今日は、ほんの5分だけ、こころを画面の外に出してあげる時間を、ぼくと一緒に過ごしませんか。
ぼくは数年前まで、起きてから10秒以内にスマホを開く生活をしていました。
夜寝る直前まで、SNSのタイムラインをスクロールしていた。
情報を取りに行っているつもりだったけれど、本当に取りに行っていたのは、おそらく
「今日もぼくは、なにか取り残されていないだろうか」という確認だったんですね。
その確認は、当然ながら、終わることがない。
スクロールするほど、新しい不安が湧いてくる。
そして、画面を閉じて空を見上げたときには、もう夜になっている。
ある日、ふと気づきました。
ぼくは、今年いったい何回、夕焼け空を見上げただろう。
朝の光を、ちゃんと顔で受けたのは、いつだっけ。
青空に流れる雲を、無心で5分眺めたことが、最後にあったのはいつだろう。
『虚空無碍』(こくうむげ)。
広がる空には、なんの引っかかりもない、という禅の言葉です。
ぼくたちの頭の中も、ほんとうはそういうふうに、何にも引っかからずに広がっていられる場所のはず。

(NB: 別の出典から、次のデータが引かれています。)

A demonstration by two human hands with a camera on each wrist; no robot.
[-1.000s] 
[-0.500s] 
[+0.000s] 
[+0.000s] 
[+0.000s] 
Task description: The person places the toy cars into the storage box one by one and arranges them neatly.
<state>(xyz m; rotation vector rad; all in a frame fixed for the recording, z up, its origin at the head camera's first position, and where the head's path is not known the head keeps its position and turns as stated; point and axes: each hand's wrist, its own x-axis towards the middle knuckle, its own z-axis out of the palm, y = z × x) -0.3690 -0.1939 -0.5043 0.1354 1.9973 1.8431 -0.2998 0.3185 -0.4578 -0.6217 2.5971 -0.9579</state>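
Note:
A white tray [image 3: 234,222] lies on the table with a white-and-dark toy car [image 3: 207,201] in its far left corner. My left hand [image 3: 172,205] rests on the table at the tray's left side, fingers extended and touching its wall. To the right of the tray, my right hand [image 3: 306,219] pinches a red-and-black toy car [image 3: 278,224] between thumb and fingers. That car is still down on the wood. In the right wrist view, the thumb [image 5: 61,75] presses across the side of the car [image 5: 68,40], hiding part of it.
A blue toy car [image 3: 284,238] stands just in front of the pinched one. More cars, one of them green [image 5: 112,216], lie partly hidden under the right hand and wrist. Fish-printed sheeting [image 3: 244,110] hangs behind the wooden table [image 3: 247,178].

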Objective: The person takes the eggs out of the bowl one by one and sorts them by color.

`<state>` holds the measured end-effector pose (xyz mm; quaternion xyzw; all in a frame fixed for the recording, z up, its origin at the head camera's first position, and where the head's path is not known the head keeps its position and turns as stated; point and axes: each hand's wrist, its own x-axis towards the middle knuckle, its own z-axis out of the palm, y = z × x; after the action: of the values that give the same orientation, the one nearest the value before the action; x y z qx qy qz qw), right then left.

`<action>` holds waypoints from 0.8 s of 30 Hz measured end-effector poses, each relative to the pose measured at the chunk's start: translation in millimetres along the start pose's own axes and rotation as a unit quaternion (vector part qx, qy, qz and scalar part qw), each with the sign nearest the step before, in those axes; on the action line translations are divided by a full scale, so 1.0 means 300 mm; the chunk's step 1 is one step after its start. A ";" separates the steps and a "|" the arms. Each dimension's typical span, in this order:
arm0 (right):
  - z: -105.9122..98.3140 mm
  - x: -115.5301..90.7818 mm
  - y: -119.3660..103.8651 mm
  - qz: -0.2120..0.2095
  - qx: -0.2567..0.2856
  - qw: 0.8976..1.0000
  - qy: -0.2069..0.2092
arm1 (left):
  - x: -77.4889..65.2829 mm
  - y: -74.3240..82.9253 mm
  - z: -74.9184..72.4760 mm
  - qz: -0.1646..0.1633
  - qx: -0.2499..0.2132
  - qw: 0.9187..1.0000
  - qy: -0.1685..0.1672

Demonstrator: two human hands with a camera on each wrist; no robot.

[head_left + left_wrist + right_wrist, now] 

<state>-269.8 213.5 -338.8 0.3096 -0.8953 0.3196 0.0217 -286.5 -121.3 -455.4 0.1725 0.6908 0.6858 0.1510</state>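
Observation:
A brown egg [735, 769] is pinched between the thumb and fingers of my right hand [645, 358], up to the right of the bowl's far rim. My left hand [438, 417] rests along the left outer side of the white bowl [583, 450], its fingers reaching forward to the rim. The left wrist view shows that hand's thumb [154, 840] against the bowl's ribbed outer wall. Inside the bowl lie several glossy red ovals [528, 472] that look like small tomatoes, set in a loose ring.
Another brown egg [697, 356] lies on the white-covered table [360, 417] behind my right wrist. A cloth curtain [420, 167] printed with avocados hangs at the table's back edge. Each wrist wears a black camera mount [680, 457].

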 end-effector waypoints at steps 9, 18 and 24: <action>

だけど、ぼくたちは小さな画面のなかに、たくさんの引っかかりを毎日入れすぎている。
今日の小さな一歩は、たった5分の「空観察」です。
朝でも昼でも夕方でもいい。スマホを伏せて、外に出る。
建物の屋上でも、窓辺でも、ベランダでもいい。
5分間、空だけを見上げてください。
雲のかたち。色のグラデーション。風のながれ。鳥のとぶ姿。
全部、画面のなかには映らないもの。
頭の中に過去や未来のあれこれが浮かんできても、雲のように、流していい。
5分が経ったら、深呼吸をひとつして、こころの中で。
「今日も、空がぼくの上にちゃんといてくれた」と。
スマホを開いている時間より、空を見上げている時間のほうが多い日々を、少しずつ取り戻していきましょう。
身体の疲れも、こころの疲れも、空の広さの中では、ふっと小さくなりますからね。
焦らず、比べず、背伸びせず。
今日のあなたの上にも、変わらない空が広がっていますよ。